Guess I just have to wait. And while I wait how much more am I exposed?
If you’re waiting like me to get confirmation of enrollment in the credit monitoring service Equifax is offering, read all you can about what’s happening and how to further protect yourself.
I recommend the following:
Not to scare you but here’s something that could very well happen now or years from now because of the Equifax hack, according to The Washington Post real estate columnist Kenneth R. Harney.

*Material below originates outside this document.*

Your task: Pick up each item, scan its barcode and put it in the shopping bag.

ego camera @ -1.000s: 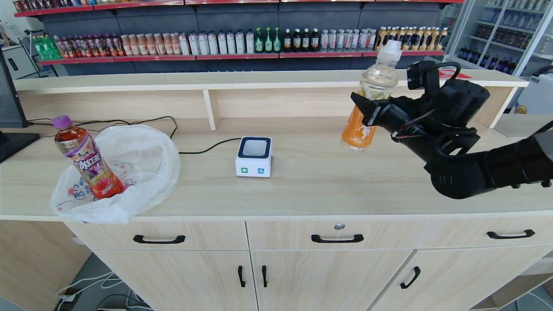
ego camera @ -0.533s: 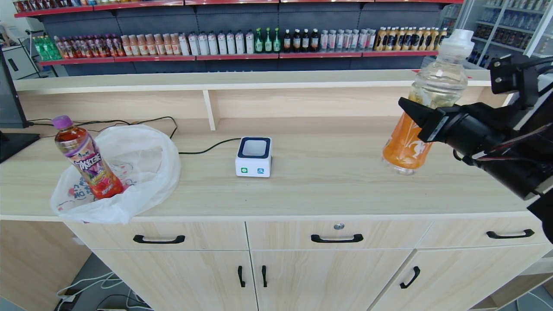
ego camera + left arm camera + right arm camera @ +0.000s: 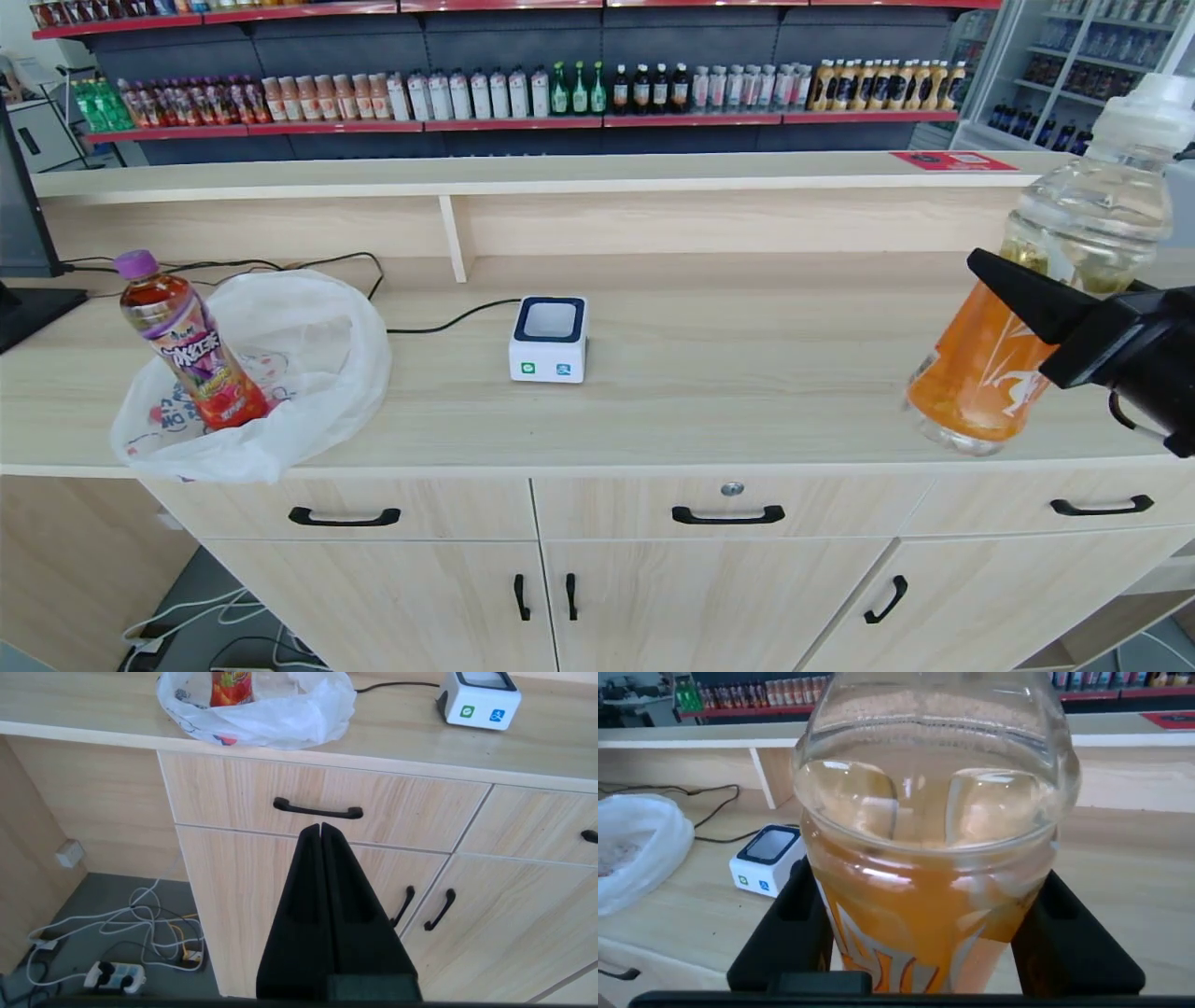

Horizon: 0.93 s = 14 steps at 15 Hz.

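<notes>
**Q:** Entry one. Right arm, state?

**A:** My right gripper [image 3: 929,943] was clenched on the orange drink bottle [image 3: 990,373], one black finger [image 3: 1018,289] lying across its front and the other on the far side. The grip sat about mid-body, where the orange liquid met the clear upper part. The bottle was tilted, with its white cap leaning away from the scanner.

**Q:** Where was it, relative to the counter?

**A:** At the right end of the counter [image 3: 709,411], over the front edge. I could not tell whether its base touched the wood. It was well apart from the scanner [image 3: 549,338], a white box with a dark-rimmed window facing up, mid-counter, with a black cable [image 3: 448,322] running off behind it.

**Q:** Left arm?

**A:** My left gripper [image 3: 320,835] held nothing and its fingers were pressed together. It was below counter level, in front of a drawer [image 3: 234,793] and its black handle.

**Q:** The bag?

**A:** The white shopping bag [image 3: 308,373] lay open at the left end of the counter. A red tea bottle [image 3: 191,350] with a purple cap stood in it, leaning, its upper half above the plastic.

**Q:** Background?

**A:** Shelves [image 3: 523,89] lined with drinks ran behind the counter.
</notes>
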Motion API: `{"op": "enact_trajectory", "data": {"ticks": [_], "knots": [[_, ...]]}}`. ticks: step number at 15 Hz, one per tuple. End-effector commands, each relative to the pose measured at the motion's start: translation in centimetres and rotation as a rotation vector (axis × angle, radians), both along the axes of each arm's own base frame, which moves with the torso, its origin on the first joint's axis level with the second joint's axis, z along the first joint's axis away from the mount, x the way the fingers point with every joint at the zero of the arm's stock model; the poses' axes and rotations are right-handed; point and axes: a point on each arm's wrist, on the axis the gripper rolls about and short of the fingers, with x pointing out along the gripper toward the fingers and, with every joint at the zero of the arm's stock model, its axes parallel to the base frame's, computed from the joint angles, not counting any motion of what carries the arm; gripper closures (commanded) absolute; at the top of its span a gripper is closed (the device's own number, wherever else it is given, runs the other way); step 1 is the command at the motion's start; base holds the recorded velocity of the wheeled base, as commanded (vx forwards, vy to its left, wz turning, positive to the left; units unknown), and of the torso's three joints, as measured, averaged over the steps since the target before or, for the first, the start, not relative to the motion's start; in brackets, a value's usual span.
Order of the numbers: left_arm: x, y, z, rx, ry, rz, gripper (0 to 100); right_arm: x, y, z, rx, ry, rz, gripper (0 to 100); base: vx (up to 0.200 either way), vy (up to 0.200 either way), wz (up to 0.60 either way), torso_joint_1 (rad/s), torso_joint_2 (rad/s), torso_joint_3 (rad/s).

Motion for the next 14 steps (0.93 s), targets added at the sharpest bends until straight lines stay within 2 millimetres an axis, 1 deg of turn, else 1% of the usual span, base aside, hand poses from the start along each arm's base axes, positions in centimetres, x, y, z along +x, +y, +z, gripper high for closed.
{"op": "enact_trajectory", "data": {"ticks": [1, 2, 4, 6, 7, 8, 9, 10, 11, 12, 14], "knots": [[0.0, 0.0, 0.0, 0.000, 0.001, 0.000, 100, -4.3, 0.1, -1.5, 0.064, 0.019, 0.116, 100, 0.000, 0.000, 0.00, 0.000, 0.00, 0.000], [0.0, 0.0, 0.0, 0.000, 0.001, 0.000, 100, -5.5, 0.3, -1.9, 0.072, 0.022, 0.175, 100, 0.000, 0.000, 0.00, 0.000, 0.00, 0.000], [0.0, 0.0, 0.0, 0.000, 0.001, 0.000, 100, -6.6, 1.2, -2.4, 0.092, 0.045, 0.272, 100, 0.000, 0.000, 0.00, 0.000, 0.00, 0.000], [0.0, 0.0, 0.0, 0.000, 0.001, 0.000, 100, -6.8, 1.8, -2.7, 0.167, 0.103, 0.338, 100, 0.000, 0.000, 0.00, 0.000, 0.00, 0.000], [0.0, 0.0, 0.0, 0.000, 0.000, 0.000, 100, -6.9, 2.3, -3.5, 0.193, 0.160, 0.381, 100, 0.000, 0.000, 0.00, 0.000, 0.00, 0.000], [0.0, 0.0, 0.0, 0.000, 0.001, 0.000, 100, -6.9, 3.4, -3.1, 0.289, 0.217, 0.473, 100, 0.000, 0.000, 0.00, 0.000, 0.00, 0.000], [0.0, 0.0, 0.0, 0.000, 0.001, 0.000, 100, -6.3, 4.1, -2.3, 0.386, 0.255, 0.505, 100, 0.000, 0.000, 0.00, 0.000, 0.00, 0.000], [0.0, 0.0, 0.0, 0.000, 0.001, 0.000, 100, -5.2, 4.8, -1.5, 0.468, 0.282, 0.530, 100, 0.000, 0.000, 0.00, 0.000, 0.00, 0.000], [0.0, 0.0, 0.0, 0.000, 0.001, 0.000, 100, -4.2, 5.5, -0.4, 0.564, 0.274, 0.571, 100, 0.000, 0.000, 0.00, 0.000, 0.00, 0.000], [0.0, 0.0, 0.0, 0.000, 0.001, 0.000, 100, -3.8, 6.0, 0.5, 0.616, 0.243, 0.646, 100, 0.000, 0.000, 0.00, 0.000, 0.00, 0.000], [0.0, 0.0, 0.0, 0.000, 0.001, 0.000, 100, -3.3, 6.6, 0.6, 0.628, 0.220, 0.743, 100, 0.000, 0.000, 0.00, 0.000, 0.00, 0.000]]}}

“Take this scenario,” he writes. “Say your Equifax file was looted, but you’ve done little or nothing to detect fraudulent activity on one or more of your credit accounts. You sign a contract to buy a house, and you apply for a mortgage. The lender pulls your credit and confronts you with shocking news: Your FICO credit score is too low for you to qualify for the loan because you’ve been running up too much debt on one or more accounts.”
So what happened?
Here’s a real possibility Harney says, “Your ‘utilization ratio’ on your available credit is too high, and that has depressed your score. Or there’s a newly established account in your files that has put you deep in debt, even though you had nothing to do with it. It turns out that financial thieves have been racking up thousands of dollars in debts at your expense, and now — smack in the middle of a major lifetime investment — you’re stuck with having to get the file corrected, which takes time and can be a pain. In the meantime, what happens to your purchase contract? Will the sellers bear with you, essentially putting off the transaction indefinitely and possibly blowing up their own plans to move into another house on a specific date? It could all get really messy.”
If you’ve been calling Equifax and been frustrated because you can’t get through or can’t get any answers, The Post’s Brian Fung is right there with you.

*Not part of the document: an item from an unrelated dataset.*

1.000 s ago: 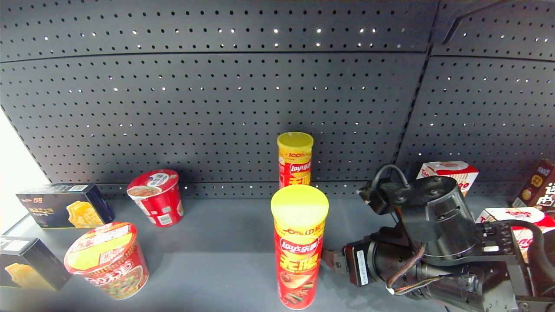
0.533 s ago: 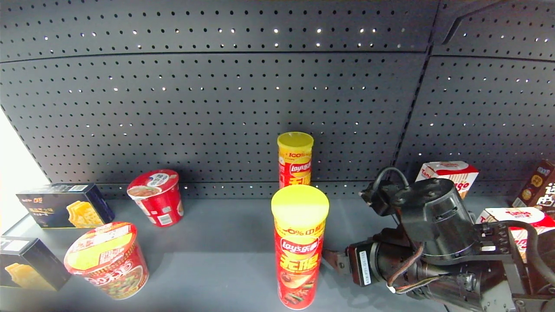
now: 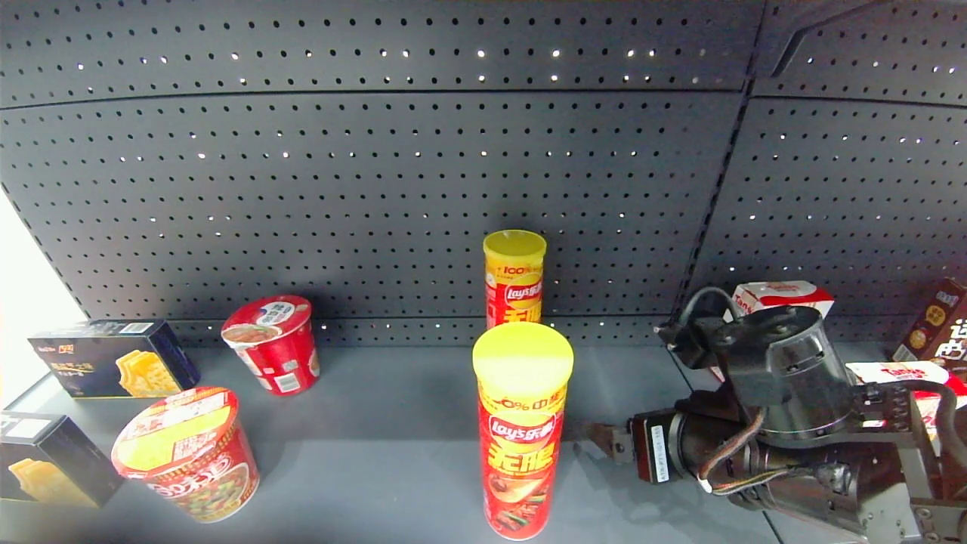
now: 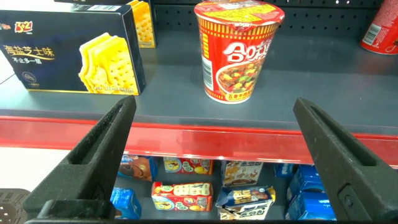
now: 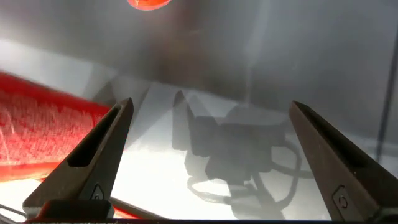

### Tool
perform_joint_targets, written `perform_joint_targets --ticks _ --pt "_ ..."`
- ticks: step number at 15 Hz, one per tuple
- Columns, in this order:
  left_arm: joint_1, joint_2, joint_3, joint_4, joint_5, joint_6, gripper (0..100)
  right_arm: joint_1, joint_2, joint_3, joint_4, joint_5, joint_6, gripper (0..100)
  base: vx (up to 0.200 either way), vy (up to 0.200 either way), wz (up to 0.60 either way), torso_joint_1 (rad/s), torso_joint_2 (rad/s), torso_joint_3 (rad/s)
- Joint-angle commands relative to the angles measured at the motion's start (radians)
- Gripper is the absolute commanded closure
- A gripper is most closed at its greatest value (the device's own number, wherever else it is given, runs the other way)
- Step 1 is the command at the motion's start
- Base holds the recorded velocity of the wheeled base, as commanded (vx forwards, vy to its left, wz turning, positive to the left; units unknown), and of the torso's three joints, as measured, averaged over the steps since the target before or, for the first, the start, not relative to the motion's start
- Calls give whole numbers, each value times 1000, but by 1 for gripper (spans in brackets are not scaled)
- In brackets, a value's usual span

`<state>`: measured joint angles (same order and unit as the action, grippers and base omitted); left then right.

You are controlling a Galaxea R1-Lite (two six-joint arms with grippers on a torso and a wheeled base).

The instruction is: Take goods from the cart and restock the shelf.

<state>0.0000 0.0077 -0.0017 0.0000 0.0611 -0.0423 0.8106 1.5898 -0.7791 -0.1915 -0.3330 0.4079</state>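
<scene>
1. The right gripper (image 3: 602, 440) has been drawn back toward the robot's right since the earlier pictures. Its tip stood just beside the front chip can (image 3: 521, 431) before. Now it is clearly apart from the can, and bare shelf (image 3: 378, 453) is seen between them.
2. The front chip can was not disturbed by this retreat. It stands upright in the middle of the shelf, near the front, in line with the rear chip can (image 3: 514, 276) at the back panel.
3. From this it is judged that the placing of this can is finished and the arm is being taken away, so that the next item can be fetched from the cart.
4. The state of the right jaws is not settled by the head view, where the fingers are mostly hidden by the wrist. In the right wrist view they are seen wide apart, with nothing between them but grey shelf floor. A red surface at the edge of that view is too blurred to be named.
5. The left gripper (image 4: 214, 102) is given by the left wrist view. Its jaws are also wide apart and empty. It is held before the red edge strip (image 4: 199, 140), facing a noodle cup (image 4: 239, 50) and a cracker box (image 4: 68, 53).
6. The left wrist view also adds a lower level with small packets (image 4: 186, 194). The whole row layout is better read from the head view.
</scene>
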Motion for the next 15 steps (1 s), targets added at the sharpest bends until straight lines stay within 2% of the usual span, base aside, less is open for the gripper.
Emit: perform_joint_targets --ticks 1,6,10,11,13,15 --pt "0 2 0 0 0 -1 0 -7 -47 -2 0 0 -6 0 0 0 0 0 0 0" --pt "0 2 0 0 0 -1 0 -22 -188 35 -32 6 -21 0 0 0 0 0 0 0" --pt "0 2 0 0 0 -1 0 -47 -493 129 -39 86 -124 0 0 0 0 0 0 0" --pt "0 2 0 0 0 -1 0 -90 -614 172 -36 146 -176 0 0 0 0 0 0 0" --pt "0 2 0 0 0 -1 0 -139 -708 199 -39 163 -204 0 0 0 0 0 0 0" --pt "0 2 0 0 0 -1 0 -291 -889 255 -32 258 -207 0 0 0 0 0 0 0"
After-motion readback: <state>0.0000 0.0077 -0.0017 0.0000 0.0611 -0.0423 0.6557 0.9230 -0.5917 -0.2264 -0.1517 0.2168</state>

Color of Money question of the week
What’s been your experience with Equifax and the data breach or for that matter getting any help with credit report issues? Send your comments to email@example.com. Please include your name, city and state. In the subject line put “Equifax” in the subject line.
Live chat today
I’m live every Thursday from noon (ET) to 1 p.m. to take your personal finance questions.
Got a kid who will be going to college? Then you don’t want to miss this chat. This week my guests will be Steve Klinsky and David Vise. They’ll be discussing their “Freshman Year for Free” program.

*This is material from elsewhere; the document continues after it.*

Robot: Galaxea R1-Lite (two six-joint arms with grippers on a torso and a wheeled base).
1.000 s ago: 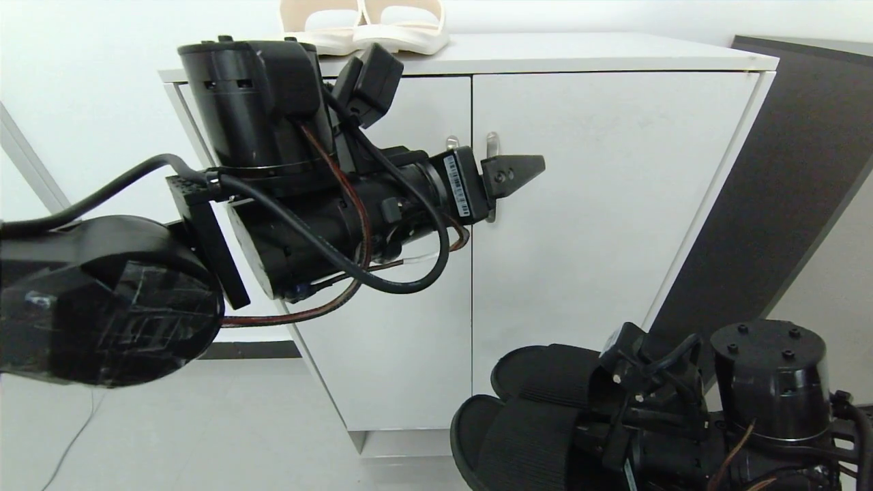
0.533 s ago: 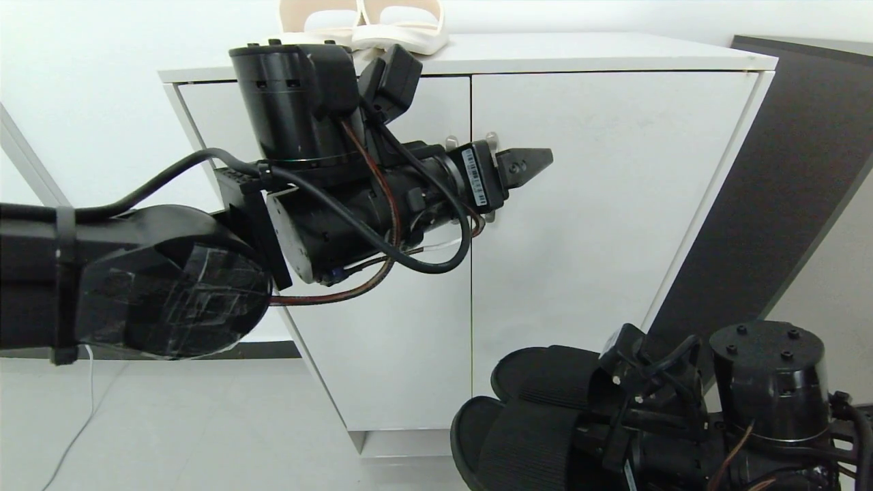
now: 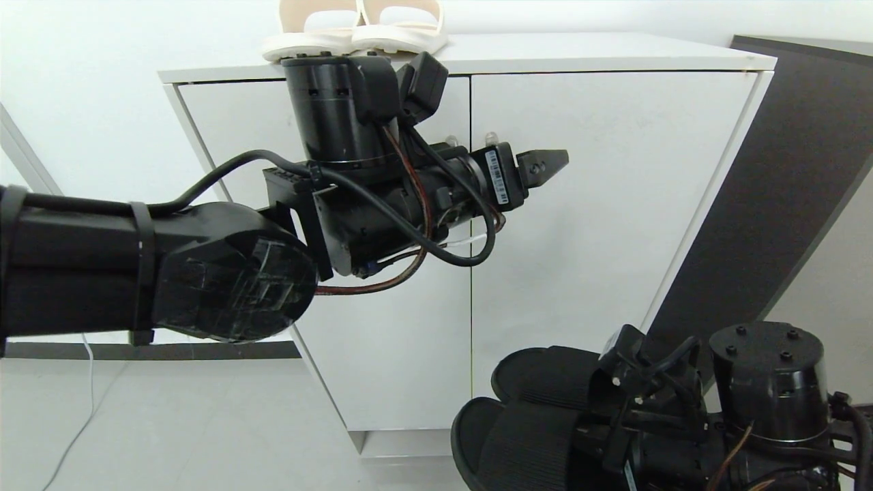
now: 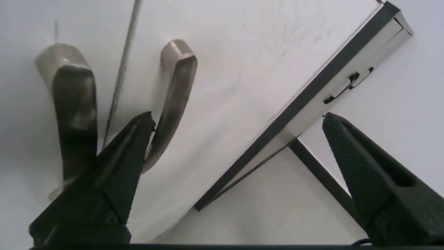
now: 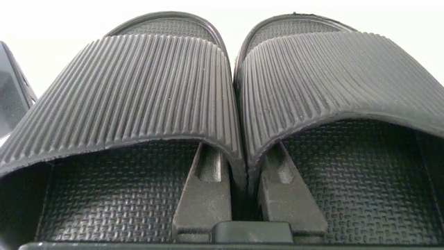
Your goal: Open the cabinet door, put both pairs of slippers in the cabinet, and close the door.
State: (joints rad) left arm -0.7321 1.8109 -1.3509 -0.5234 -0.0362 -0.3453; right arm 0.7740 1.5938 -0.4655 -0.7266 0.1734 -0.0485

Klinsky is the founder and chief executive of Modern States Education Alliance. He’s been an active philanthropist and education reformer and is also founder and CEO of New Mountain Capital, a private-equity firm. Vise is executive director of Modern States. He joined New Mountain Capital as a senior adviser in 2008. Previously, Mr. Vise was a reporter for The Washington Post, where he worked for more than two decades.
Through the Freshman Year for Free program anyone — high school students, military personnel or adult learners — have access to free online courses that prepare them to pass Advanced Placement (AP) exams and the College Level Examination Program (CLEP) tests, which are both offered through the College Board. Students who score well on the subject-area exams can earn enough college credit to knock out their freshman year, potentially saving as much as 25 percent on tuition.
Here’s the link to join the discussion live or read the transcript later.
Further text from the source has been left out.